Silicon chip market comes back to earth

December 1, 2000
Web posted at: 7:07 PM HKT (1107 GMT)


In this story:

Expectations lower

Deceleration ahead


RELATED STORIES, SITES Downward pointing arrow


Hong Kong (CNN) -- The realization is dawning on investors that makers of silicon chips, once the high-flyers of the technology sector, might never be valued the same way again.

Analysts believe the recent turbulence in the tech sector has as much to do with falling confidence in Internet companies as a maturation of the microprocessor market, despite the seemingly endless array of devices that now function using microchips .

In the U.S., some microchip companies have become omnipresent, turning brands like Intel and Motorola into industry icons.

In Asia, this kind of success has been matched by companies such as Korea's Samsung Electronics, the world's largest computer chip maker, as well as Taiwan's United Microelectronics and Taiwan Semiconductor Manufacturing Co, and Chartered Semiconductor Manufacturing in Singapore.

Yet those companies, and many more, have seen their shares decline sharply in the past few months.

Paul Shanin, an equity strategist at HSBC in Hong Kong, says: "We've seen industry research groups describing the PC industry as starting to get mature. I think it could be quite serious."

Expectations lower

That means the steep quarter-on-quarter growth of the previous decade could be receding, leaving microchip makers in the same position as manufacturers or more "ordinary" consumer products.

"They could be just like companies that make TVs," says Shanin. "That doesn't mean anything bad necessarily, they can maintain a strong profit, just not with the growth expectations of before."

To investors the world over who have spent money on shares in chip makers, hoping to ride on a wave of profits as chips get faster and more powerful, that's bad news.

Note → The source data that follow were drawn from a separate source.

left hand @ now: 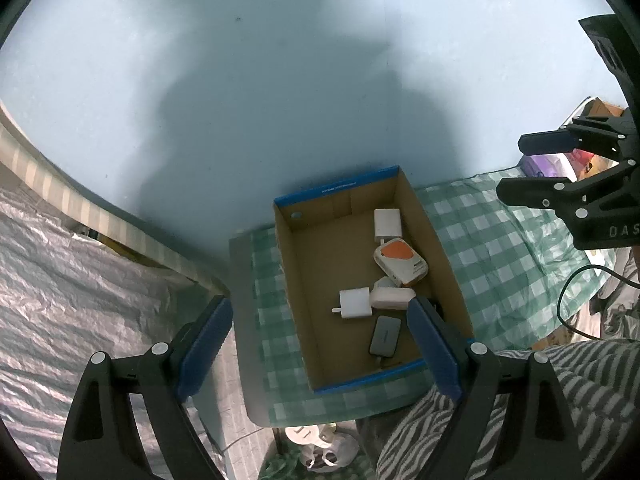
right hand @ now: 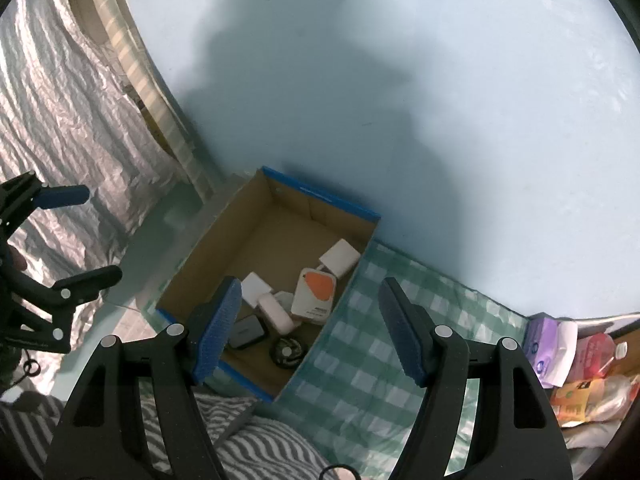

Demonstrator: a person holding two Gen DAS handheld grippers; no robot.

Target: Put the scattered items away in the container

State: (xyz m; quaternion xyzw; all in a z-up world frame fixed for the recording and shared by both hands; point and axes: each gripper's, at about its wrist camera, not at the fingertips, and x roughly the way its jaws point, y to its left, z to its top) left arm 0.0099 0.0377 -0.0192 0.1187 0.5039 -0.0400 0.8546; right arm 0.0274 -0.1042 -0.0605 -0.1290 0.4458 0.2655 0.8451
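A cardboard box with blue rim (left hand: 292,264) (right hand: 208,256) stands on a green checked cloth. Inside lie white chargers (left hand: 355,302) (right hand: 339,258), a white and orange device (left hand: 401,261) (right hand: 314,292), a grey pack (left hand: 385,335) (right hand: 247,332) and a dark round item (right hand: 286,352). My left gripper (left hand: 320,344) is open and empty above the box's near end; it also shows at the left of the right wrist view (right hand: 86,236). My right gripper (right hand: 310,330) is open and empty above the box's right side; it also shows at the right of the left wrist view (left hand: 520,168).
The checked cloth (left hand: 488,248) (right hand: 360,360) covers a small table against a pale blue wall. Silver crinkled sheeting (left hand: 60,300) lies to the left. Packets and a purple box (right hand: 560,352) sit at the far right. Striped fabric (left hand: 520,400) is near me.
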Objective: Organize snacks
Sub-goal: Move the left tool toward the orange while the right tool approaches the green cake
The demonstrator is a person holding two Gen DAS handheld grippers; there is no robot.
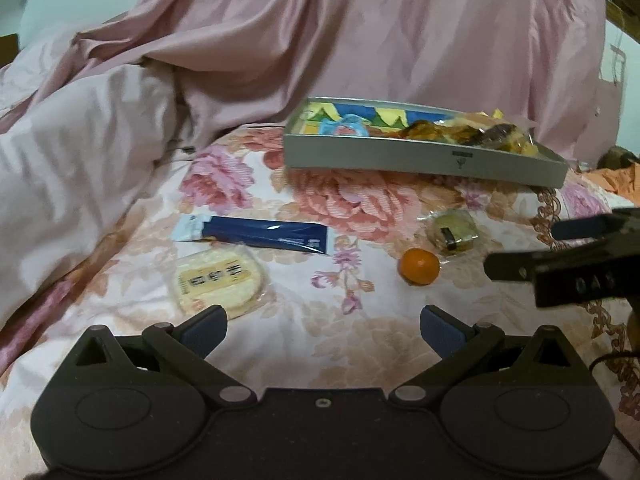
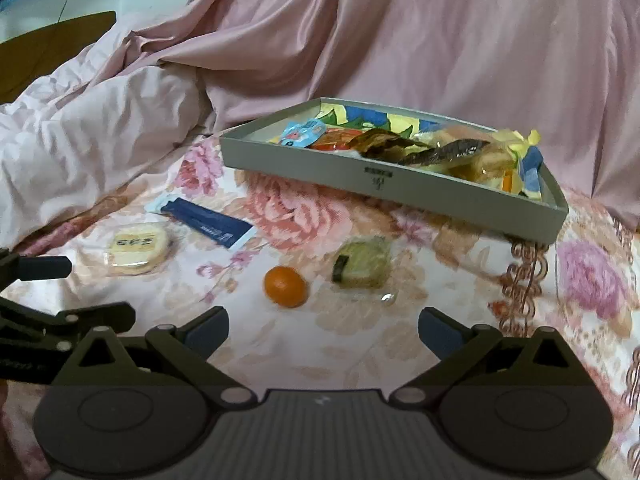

Last month, they responded the only way they know how - by selling.

Confidence has also been damaged by the recall of a faulty batch of revolutionary Crusoe chips made by Transmeta and doubts over the performance of the latest generation of Pentium chips made by Intel.

This week, the Philadelphia Stock Exchange Semiconductor Index, which international investors track to gauge the performance of global chip makers, shed 20 percent in four days, the biggest decline since April 14.

Through November the technology-rich Nasdaq Composite Index in the U.S. endured its worst month since the share market crash in October 1987, ending 23 per cent weaker after a 4 percent plunge on November 30.

That has seen Asian high technology stocks, particularly chip makers in Taiwan, Korea and Japan, fall back as well, although not by as much as the U.S. market. "This is a Nasdaq phenomenon, which in these markets is reflected in North Asian markets," Shanin says.

But the impact on Asian markets has been milder than expected, with some analysts saying local markets have less to fall because they never reached the heights of their U.S. equivalent.

On Friday, in response to the Nasdaq's steep plunge in the U.S. on Thursday, Asian computer and chip stocks fell even though many markets remained in positive territory.

Deceleration ahead

"Asian tech markets have already fallen pretty heavily in the past few months, so they don't need to respond as much to the U.S. slowdown," says Singapore-based Goldman Sachs equities analyst Anand Aithal.

Aithal predicts it could be as much as a year before some life returns to Asian tech stocks.

"They key is to quantify the extent of the U.S. slowdown. We need to know whether we are talking about a deceleration in demand for Asian products or a decline. So far I think we're talking about a deceleration, and I think that has been factored in already," he says.

Shanin adds that the situation isn't all bad for chip makers, which recorded their second best ever month of production worldwide in September. "The problem, if there is a problem, is that underlying demand seems to be contracting," he says.

Meanwhile, other factors are having a bigger impact than the outlook for microchip makers.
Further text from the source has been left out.